Django N+1 query solution
I visited http://guides.rubyonrails.org/active_record_querying.html after talking with a peer regarding N+1 and the serious performance implications of bad DB queries.
ActiveRecord (Rails):
clients = Client.includes(:address).limit(10)
Where client's have addresses, and I intend to access them while looping through the clients, Rails provides includes
to let it know to go ahead and add them to the query, which eliminates 9 queries right off the bat.
Django:开发者_如何学Python
https://github.com/lilspikey/django-batch-select provides batch query support. Do you know of other libraries or tricks to achieve what Rails provides above, but in a less verbose manor (as in the rails example wherein just 19 chars fix N+1 and is very clear)? Also, does batch-select address the concern in the same way, or are these two different things?
BTW, I'm not asking about select_related
, though it may seem to be the answer at first glance. I'm speaking of a situation where address
has a forign key to client
.
You can do it with prefetch_related since Django 1.4: https://docs.djangoproject.com/en/dev/ref/models/querysets/#prefetch-related
If you're using < 1.4, have a look at this module: https://github.com/ionelmc/django-prefetch
It claims to be more flexible than Django's prefetch_related.
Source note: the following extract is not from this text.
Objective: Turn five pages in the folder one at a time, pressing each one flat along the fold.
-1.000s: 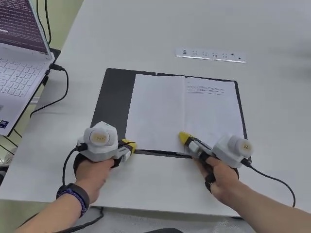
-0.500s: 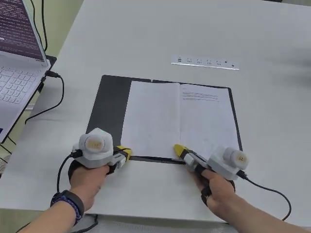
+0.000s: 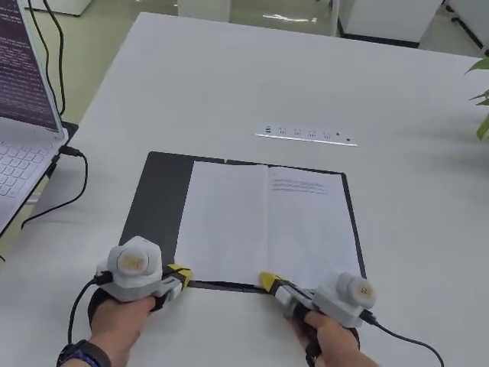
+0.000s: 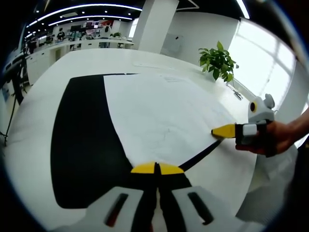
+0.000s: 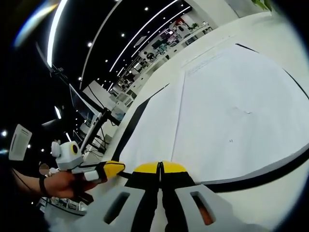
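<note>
At the far left a laptop [image 3: 19, 115] is sitting half out of the head view, its screen and keys cut off by the edge. A black cable [image 3: 57, 200] is trailing from it across the white table [image 3: 229, 69]. The left gripper [image 3: 182, 273] is pointing at the near edge of the folder [image 3: 157, 202], just beside the near left corner of the left page. Its yellow tips are pressing together and gripping nothing.

The folder is lying open and flat in the middle of the table, showing two white pages [image 3: 229, 222]. A few lines of print at the top of the right page are too small to read. The right gripper [image 3: 267, 280] is pointing at the near end of the fold, its tips likewise meeting with nothing between them. Whether either gripper is touching the paper I cannot tell.

Beyond the folder a strip of sockets [image 3: 306, 134] is sitting in the table top. A leafy plant [image 4: 217, 60] is standing past the table's far right side. In the two gripper views a bright open office with rows of ceiling lights is stretching out behind.
</note>
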Demonstrator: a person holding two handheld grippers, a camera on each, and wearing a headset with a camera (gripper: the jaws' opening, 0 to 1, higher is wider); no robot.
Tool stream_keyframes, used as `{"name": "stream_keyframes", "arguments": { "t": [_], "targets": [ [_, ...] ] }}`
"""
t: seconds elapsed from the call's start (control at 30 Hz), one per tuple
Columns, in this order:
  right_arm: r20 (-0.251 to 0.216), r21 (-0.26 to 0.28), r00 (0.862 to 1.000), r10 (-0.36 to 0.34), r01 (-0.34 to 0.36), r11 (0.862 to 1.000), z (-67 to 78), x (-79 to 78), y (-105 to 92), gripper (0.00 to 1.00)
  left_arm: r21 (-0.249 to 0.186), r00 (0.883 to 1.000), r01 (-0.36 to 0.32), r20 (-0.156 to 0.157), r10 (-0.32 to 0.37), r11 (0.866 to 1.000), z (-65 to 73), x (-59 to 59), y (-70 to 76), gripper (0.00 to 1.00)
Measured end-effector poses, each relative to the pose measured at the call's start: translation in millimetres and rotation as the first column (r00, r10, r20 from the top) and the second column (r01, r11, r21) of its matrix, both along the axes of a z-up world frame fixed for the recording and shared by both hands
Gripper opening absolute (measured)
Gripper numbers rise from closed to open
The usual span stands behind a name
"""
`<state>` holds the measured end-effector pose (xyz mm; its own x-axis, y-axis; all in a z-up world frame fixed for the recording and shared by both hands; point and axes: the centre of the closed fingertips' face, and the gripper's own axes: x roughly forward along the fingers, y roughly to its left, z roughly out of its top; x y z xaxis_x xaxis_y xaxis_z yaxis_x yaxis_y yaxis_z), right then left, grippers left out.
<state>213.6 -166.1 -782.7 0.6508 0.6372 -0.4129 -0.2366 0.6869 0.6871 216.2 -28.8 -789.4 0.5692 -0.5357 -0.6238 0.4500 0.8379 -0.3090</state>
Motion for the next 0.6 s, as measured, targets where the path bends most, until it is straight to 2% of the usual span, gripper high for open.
{"name": "stream_keyframes", "arguments": {
  "t": [0.3, 0.43, 0.53, 0.6],
  "targets": [
    [-0.013, -0.029, 0.999, 0.043, -0.043, 0.999, 1.8, -8.0, 1.3, 0.00, 0.012, 0.999, -0.023, -0.027, 0.023, 1.000, -0.7, 0.4, 0.5, 0.00],
    [-0.025, -0.036, 0.998, 0.064, -0.065, 0.997, 2.4, -13.8, 2.4, 0.00, -0.029, 0.995, -0.080, -0.064, 0.078, 0.996, -0.4, 0.5, 1.7, 0.00],
    [-0.006, -0.027, 0.998, 0.069, -0.069, 0.997, 7.5, -18.6, 1.7, 0.00, -0.012, 0.995, -0.065, -0.070, 0.064, 0.998, 0.4, -1.8, -0.7, 0.00],
    [-0.001, -0.024, 0.997, 0.072, -0.072, 0.997, 8.6, -21.4, 0.1, 0.00, -0.005, 0.997, -0.055, -0.062, 0.054, 0.998, 4.3, -4.2, -3.2, 0.00]
  ]
}}
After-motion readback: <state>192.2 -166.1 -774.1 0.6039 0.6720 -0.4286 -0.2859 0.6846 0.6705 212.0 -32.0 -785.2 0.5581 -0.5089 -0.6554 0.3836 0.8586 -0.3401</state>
Verbose but works great.
Unfortunately, Django's ORM as of yet has no way of doing this.
Fortunately, it is possible to do it in only 2 queries, with a bit of work done in Python.
clients = list(Client.objects.all()[:10])
addresses = dict((x.client_id, x) for x in
Address.objects.filter(client__in=clients))
for client in clients:
print client, addresses[client.id]
django-batch-select is supposed to provide an answer to this problem, though I haven't tried it out. Ignacio's answer above seems best to me.